Les cartels de la drogue rivalisent d’ingéniosité pour contourner la vigilance des forces de l’ordre, quitte à pervertir les circuits d’approvisionnement les plus traditionnels. La dernière descente de l’Office central lutte anti-drogue (OCLAD) de l’Ogooué-Maritime à Port-Gentil en apporte une illustration édisifiante, mettant à nu un réseau qui utilisait des ballots de produits vivriers acheminés depuis Lambaréné pour masquer ses cargaisons illicites de cannabis au cœur de la capitale économique.L’opération, guidée par une minutieuse collecte de renseignements, a permis de neutraliser un suspect de 30 ans nommé Georges, intercepté aux premières heures de la matinée avant d’être conduit à son domicile du quartier Matanda.

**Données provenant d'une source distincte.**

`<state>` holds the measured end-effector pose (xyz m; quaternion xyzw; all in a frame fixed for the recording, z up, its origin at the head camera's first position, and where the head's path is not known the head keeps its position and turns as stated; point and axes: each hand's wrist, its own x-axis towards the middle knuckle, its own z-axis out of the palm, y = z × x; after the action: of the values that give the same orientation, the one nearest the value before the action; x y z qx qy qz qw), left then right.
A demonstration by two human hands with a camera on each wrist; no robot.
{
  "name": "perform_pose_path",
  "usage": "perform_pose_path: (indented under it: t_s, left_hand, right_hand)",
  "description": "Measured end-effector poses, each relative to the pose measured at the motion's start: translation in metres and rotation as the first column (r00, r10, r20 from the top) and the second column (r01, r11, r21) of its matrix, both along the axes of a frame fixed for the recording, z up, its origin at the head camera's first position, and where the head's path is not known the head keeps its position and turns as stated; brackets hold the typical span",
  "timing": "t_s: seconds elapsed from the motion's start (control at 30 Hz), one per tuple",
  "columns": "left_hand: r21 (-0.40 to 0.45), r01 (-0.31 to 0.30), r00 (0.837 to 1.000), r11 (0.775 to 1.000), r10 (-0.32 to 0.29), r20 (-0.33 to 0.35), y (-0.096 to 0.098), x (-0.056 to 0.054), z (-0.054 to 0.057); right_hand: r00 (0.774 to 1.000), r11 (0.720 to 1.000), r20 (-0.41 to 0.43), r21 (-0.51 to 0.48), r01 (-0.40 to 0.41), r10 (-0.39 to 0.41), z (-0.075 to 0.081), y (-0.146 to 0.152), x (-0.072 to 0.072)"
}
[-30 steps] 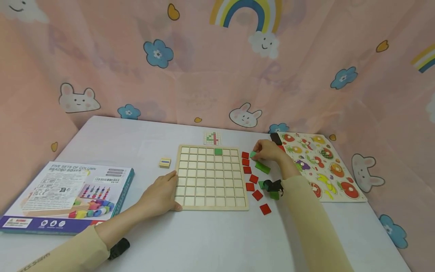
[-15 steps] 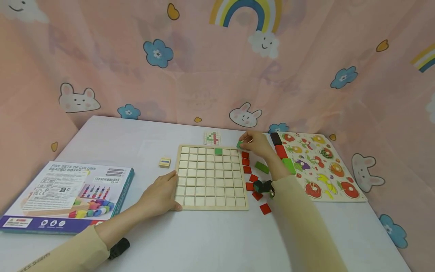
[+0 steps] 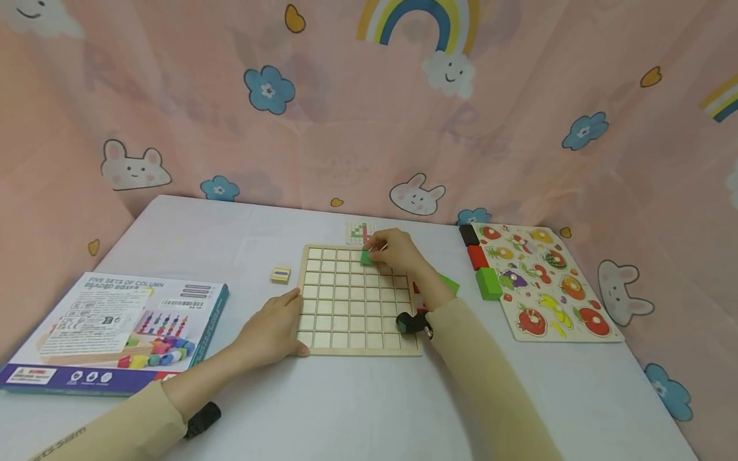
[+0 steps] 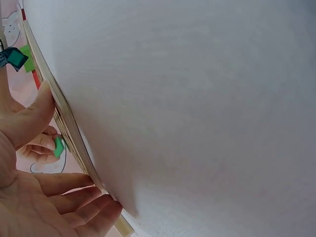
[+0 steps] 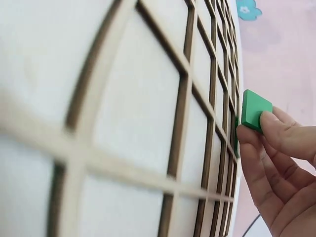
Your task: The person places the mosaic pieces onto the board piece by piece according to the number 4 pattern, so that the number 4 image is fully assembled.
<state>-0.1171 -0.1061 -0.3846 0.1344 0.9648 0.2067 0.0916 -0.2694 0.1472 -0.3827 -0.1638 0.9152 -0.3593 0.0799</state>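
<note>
My right hand pinches a small green square tile between thumb and fingers, over the far row of a wooden grid board. In the right wrist view the held tile is tilted, close above the board's surface. A sliver of another green tile shows set in the grid behind the fingertips. My left hand lies along the board's left edge, fingers extended and thumb near the front corner. From the left wrist, the fingers touch the board's side.
Beyond the board lies a small pattern card. Red and green pieces right of it are partly hidden by my right arm. A fruit puzzle board and black, red and green blocks lie farther right. Left are a yellowish block and a boxed set.
My right hand has carried the green tile leftward from the loose pieces to over the board's far row. The left hand has stayed at the board's edge.
</note>
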Motion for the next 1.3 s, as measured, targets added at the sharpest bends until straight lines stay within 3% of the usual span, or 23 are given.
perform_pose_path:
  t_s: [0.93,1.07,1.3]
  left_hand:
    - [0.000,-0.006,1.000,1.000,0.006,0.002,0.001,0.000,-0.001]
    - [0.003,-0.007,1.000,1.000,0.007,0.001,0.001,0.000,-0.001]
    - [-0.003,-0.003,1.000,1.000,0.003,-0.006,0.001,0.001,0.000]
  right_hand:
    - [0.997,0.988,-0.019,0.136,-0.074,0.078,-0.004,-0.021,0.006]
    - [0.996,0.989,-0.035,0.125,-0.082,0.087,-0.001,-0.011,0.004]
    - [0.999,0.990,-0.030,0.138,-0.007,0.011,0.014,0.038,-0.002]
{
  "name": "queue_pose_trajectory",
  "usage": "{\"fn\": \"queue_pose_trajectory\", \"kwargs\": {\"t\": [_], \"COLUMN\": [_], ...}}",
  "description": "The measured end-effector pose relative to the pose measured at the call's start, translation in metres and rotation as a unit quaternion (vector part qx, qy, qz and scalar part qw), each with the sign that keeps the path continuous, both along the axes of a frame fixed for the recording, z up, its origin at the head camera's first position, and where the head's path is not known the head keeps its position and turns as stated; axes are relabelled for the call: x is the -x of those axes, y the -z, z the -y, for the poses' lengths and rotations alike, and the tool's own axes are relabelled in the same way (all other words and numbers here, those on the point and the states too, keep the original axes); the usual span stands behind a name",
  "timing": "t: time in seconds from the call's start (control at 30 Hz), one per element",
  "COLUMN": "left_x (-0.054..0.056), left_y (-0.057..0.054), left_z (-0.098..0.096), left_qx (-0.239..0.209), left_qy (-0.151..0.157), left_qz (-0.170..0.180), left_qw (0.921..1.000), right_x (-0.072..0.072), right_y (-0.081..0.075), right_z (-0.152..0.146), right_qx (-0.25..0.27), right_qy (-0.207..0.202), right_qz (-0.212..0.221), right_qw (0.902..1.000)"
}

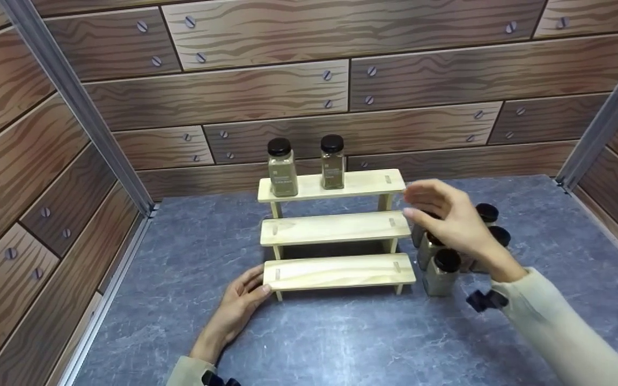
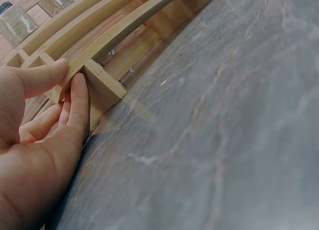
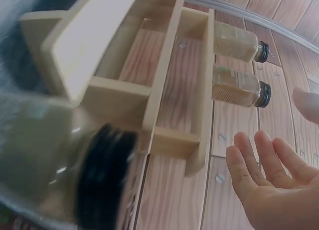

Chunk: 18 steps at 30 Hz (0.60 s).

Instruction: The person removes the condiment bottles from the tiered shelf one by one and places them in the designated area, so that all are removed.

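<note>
A three-step pale wooden spice rack (image 1: 336,272) stands on the table. My left hand (image 1: 238,304) holds the left end of its lowest step; in the left wrist view the thumb (image 2: 46,78) lies against the board, with fingers beneath. Two black-capped glass spice jars stand on the top step: one jar (image 1: 284,176) toward the left end, the other jar (image 1: 332,167) near the middle. With nothing in its grasp, my right hand (image 1: 456,222) hovers over a group of similar jars (image 1: 440,279) beside the rack's right side, fingers extended and thumb apart.
The grey marbled table (image 1: 180,316) extends around the rack. Wood-patterned panels (image 1: 277,96) wall the back and both sides, with metal posts (image 1: 81,107) at the corners. In the right wrist view a jar (image 3: 45,160) looms close and blurred.
</note>
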State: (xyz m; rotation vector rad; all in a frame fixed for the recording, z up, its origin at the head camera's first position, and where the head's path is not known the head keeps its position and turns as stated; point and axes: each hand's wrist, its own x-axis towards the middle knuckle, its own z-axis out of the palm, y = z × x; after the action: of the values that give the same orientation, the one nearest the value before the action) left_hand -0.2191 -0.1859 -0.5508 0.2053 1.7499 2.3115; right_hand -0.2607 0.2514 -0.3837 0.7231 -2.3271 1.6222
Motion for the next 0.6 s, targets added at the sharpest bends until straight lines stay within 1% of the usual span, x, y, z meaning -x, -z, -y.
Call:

La perquisition menée sur place par les enquêteurs a permis de mettre la main sur dix unités de chanvre indien prêtes à l’écoulement et sur une liasse de 30 000 francs CFA, fruits de premières transactions menées tambour battant dans la cité pétrolière.Les aveux du mis en cause ont rapidement levé le voile sur un stratagème logistique particulièrement vicieux, orchestré depuis Lambaréné par un mystérieux commanditaire surnommé « Damso ». Dissimulée au milieu d’arachides et de marchandises vivrières ordinaires pour tromper la vigilance des contrôles portuaires, la drogue était récupérée pour être reconditionnée en seize portions distinctes destinées à alimenter le marché clandestin local à un tarif dissuasif de 25 000 francs CFA l’unité.
Si le suspect venait de faire son entrée dans les fichiers de l’antidrogue, cette interpellation éclaire d’un jour nouveau les méthodes de contournement exploitées par les réseaux criminels dans l’hinterland. L’exploitation de cette prise par les enquêteurs de l’OCLAD devrait désormais permettre de remonter la filière jusqu’au fournisseur présumé, confirmant que le renseignement de proximité reste l’arme fatale pour déjouer les combines des trafiquants les plus audacieux.